Aim of the task :: In your answer, print every record exactly as it is written.

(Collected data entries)
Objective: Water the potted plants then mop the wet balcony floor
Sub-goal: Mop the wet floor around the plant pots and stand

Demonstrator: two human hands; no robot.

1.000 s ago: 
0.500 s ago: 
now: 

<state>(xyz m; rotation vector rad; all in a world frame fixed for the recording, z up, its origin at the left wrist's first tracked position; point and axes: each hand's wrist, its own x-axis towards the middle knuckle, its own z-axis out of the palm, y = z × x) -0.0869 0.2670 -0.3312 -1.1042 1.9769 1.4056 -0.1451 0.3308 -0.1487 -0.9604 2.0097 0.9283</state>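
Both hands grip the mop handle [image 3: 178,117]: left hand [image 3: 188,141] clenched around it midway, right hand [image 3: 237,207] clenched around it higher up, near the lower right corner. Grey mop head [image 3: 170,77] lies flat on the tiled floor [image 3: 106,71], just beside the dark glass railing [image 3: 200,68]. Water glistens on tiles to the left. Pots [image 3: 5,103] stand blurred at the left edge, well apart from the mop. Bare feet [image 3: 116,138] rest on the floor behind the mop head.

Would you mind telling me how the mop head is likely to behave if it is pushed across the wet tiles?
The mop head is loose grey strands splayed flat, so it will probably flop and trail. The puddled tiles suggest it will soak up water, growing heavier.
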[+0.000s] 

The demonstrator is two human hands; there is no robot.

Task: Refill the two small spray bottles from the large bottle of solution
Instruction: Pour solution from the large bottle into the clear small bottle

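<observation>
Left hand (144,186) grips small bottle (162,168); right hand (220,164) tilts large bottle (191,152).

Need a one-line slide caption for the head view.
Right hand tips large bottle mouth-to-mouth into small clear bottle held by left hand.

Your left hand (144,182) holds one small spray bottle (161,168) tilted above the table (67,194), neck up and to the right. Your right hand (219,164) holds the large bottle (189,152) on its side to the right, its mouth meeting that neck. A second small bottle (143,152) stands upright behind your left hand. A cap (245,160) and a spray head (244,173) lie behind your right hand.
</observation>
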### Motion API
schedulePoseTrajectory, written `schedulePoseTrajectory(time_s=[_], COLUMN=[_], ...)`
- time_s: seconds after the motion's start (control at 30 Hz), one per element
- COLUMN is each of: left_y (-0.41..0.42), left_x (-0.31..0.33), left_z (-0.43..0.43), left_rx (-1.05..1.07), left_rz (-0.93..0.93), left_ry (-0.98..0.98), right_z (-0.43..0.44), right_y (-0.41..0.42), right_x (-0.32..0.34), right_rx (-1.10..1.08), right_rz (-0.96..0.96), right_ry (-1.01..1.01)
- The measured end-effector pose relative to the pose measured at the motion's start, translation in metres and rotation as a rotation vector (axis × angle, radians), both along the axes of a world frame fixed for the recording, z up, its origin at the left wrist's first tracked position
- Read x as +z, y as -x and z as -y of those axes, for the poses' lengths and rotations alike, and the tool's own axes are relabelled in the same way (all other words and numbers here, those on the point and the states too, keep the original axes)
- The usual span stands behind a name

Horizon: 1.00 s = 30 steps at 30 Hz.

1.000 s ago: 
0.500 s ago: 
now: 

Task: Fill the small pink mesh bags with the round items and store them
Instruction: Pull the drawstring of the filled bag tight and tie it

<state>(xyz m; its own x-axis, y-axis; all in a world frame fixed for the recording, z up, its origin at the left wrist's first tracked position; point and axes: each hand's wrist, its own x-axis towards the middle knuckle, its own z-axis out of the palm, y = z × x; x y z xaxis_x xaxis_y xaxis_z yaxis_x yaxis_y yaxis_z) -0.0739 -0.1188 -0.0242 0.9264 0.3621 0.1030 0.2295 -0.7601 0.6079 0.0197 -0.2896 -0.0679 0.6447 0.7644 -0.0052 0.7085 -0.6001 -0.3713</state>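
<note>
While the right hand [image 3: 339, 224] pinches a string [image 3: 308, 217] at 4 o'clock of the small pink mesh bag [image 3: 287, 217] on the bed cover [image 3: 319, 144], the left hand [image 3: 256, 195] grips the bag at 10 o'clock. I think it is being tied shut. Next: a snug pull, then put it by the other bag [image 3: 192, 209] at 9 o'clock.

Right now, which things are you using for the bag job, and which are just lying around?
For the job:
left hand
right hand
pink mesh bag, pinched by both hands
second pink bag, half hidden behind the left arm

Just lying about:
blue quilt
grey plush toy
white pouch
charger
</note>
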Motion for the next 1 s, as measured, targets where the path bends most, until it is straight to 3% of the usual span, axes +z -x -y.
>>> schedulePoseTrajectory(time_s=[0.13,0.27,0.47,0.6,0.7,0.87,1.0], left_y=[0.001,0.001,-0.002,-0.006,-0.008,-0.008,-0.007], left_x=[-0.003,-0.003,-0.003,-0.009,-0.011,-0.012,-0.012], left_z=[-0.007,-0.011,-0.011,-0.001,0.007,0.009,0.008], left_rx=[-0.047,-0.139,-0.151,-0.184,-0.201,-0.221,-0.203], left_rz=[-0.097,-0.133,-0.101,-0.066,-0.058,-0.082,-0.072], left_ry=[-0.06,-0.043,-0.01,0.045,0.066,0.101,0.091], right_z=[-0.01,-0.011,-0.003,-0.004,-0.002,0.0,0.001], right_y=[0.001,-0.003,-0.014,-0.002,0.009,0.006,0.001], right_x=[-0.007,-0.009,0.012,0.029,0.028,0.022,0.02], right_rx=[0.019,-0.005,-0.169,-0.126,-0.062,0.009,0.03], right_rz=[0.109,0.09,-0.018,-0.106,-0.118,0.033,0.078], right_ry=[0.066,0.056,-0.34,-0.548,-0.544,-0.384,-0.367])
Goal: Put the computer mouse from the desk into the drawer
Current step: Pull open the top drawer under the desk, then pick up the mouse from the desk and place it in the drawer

Completed task ::
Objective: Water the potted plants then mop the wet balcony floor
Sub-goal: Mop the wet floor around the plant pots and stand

Demonstrator: two human hands; no robot.

1.000 s ago: 
0.500 s ago: 
now: 

<state>(xyz m; rotation vector rad; all in a world frame fixed for the recording, z up, its origin at the left wrist's first tracked position; point and axes: each hand's wrist, its own x-axis towards the middle knuckle, its own z-axis out of the palm, y = z × x) -0.0869 0.2670 -0.3312 -1.1042 1.9769 1.4056 -0.1451 0.3308 -0.1487 -0.9604 2.0097 0.9283</state>
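Both hands grip the mop handle [image 3: 178,117]: left hand [image 3: 188,141] clenched around it midway, right hand [image 3: 237,207] clenched around it higher up, near the lower right corner. Grey mop head [image 3: 170,77] lies flat on the tiled floor [image 3: 106,71], just beside the dark glass railing [image 3: 200,68]. Water glistens on tiles to the left. Pots [image 3: 5,103] stand blurred at the left edge, well apart from the mop. Bare feet [image 3: 116,138] rest on the floor behind the mop head.

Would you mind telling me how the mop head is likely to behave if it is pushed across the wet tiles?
The mop head is loose grey strands splayed flat, so it will probably flop and trail. The puddled tiles suggest it will soak up water, growing heavier.
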[+0.000s] 

The demonstrator is two human hands; there is no robot.

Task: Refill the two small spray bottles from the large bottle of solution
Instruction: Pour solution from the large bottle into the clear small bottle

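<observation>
Left hand (144,186) grips small bottle (162,168); right hand (220,164) tilts large bottle (191,152).

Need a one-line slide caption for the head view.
Right hand tips large bottle mouth-to-mouth into small clear bottle held by left hand.

Your left hand (144,182) holds one small spray bottle (161,168) tilted above the table (67,194), neck up and to the right. Your right hand (219,164) holds the large bottle (189,152) on its side to the right, its mouth meeting that neck. A second small bottle (143,152) stands upright behind your left hand. A cap (245,160) and a spray head (244,173) lie behind your right hand.
</observation>
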### Motion API
schedulePoseTrajectory, written `schedulePoseTrajectory(time_s=[_], COLUMN=[_], ...)`
- time_s: seconds after the motion's start (control at 30 Hz), one per element
- COLUMN is each of: left_y (-0.41..0.42), left_x (-0.31..0.33), left_z (-0.43..0.43), left_rx (-1.05..1.07), left_rz (-0.93..0.93), left_ry (-0.98..0.98), right_z (-0.43..0.44), right_y (-0.41..0.42), right_x (-0.32..0.34), right_rx (-1.10..1.08), right_rz (-0.96..0.96), right_ry (-1.01..1.01)
- The measured end-effector pose relative to the pose measured at the motion's start, translation in metres and rotation as a rotation vector (axis × angle, radians), both along the axes of a world frame fixed for the recording, z up, its origin at the left wrist's first tracked position
- Read x as +z, y as -x and z as -y of those axes, for the poses' lengths and rotations alike, and the tool's own axes are relabelled in the same way (all other words and numbers here, those on the point and the states too, keep the original axes)
- The usual span stands behind a name

Horizon: 1.00 s = 30 steps at 30 Hz.

1.000 s ago: 
0.500 s ago: 
now: 

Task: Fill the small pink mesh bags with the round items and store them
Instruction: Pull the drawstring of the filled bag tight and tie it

<state>(xyz m; its own x-axis, y-axis; all in a world frame fixed for the recording, z up, its origin at the left wrist's first tracked position; point and axes: each hand's wrist, its own x-axis towards the middle knuckle, its own z-axis out of the palm, y = z × x; x y z xaxis_x xaxis_y xaxis_z yaxis_x yaxis_y yaxis_z) -0.0739 -0.1188 -0.0242 0.9264 0.3621 0.1030 0.2295 -0.7601 0.6079 0.0197 -0.2896 -0.0679 0.6447 0.7644 -0.0052 0.7085 -0.6001 -0.3713</state>
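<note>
While the right hand [image 3: 339, 224] pinches a string [image 3: 308, 217] at 4 o'clock of the small pink mesh bag [image 3: 287, 217] on the bed cover [image 3: 319, 144], the left hand [image 3: 256, 195] grips the bag at 10 o'clock. I think it is being tied shut. Next: a snug pull, then put it by the other bag [image 3: 192, 209] at 9 o'clock.

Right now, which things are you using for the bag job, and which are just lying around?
For the job:
left hand
right hand
pink mesh bag, pinched by both hands
second pink bag, half hidden behind the left arm

Just lying about:
blue quilt
grey plush toy
white pouch
charger
</note>
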Motion for the next 1 s, as measured, targets where the path bends most, until it is straight to 3% of the usual span, axes +z -x -y.
>>> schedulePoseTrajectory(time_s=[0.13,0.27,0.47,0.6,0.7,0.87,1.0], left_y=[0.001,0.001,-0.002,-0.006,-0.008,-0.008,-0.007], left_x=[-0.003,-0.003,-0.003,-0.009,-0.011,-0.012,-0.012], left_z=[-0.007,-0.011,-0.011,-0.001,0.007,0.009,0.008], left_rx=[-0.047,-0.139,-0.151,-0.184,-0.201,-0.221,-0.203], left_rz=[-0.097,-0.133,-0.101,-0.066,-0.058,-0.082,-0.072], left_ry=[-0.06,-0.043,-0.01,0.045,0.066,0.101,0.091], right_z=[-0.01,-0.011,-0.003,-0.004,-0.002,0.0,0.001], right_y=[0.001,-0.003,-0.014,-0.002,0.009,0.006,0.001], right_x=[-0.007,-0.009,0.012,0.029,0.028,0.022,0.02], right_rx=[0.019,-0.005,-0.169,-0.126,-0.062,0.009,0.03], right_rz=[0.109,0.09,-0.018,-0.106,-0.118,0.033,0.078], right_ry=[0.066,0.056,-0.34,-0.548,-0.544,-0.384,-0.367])
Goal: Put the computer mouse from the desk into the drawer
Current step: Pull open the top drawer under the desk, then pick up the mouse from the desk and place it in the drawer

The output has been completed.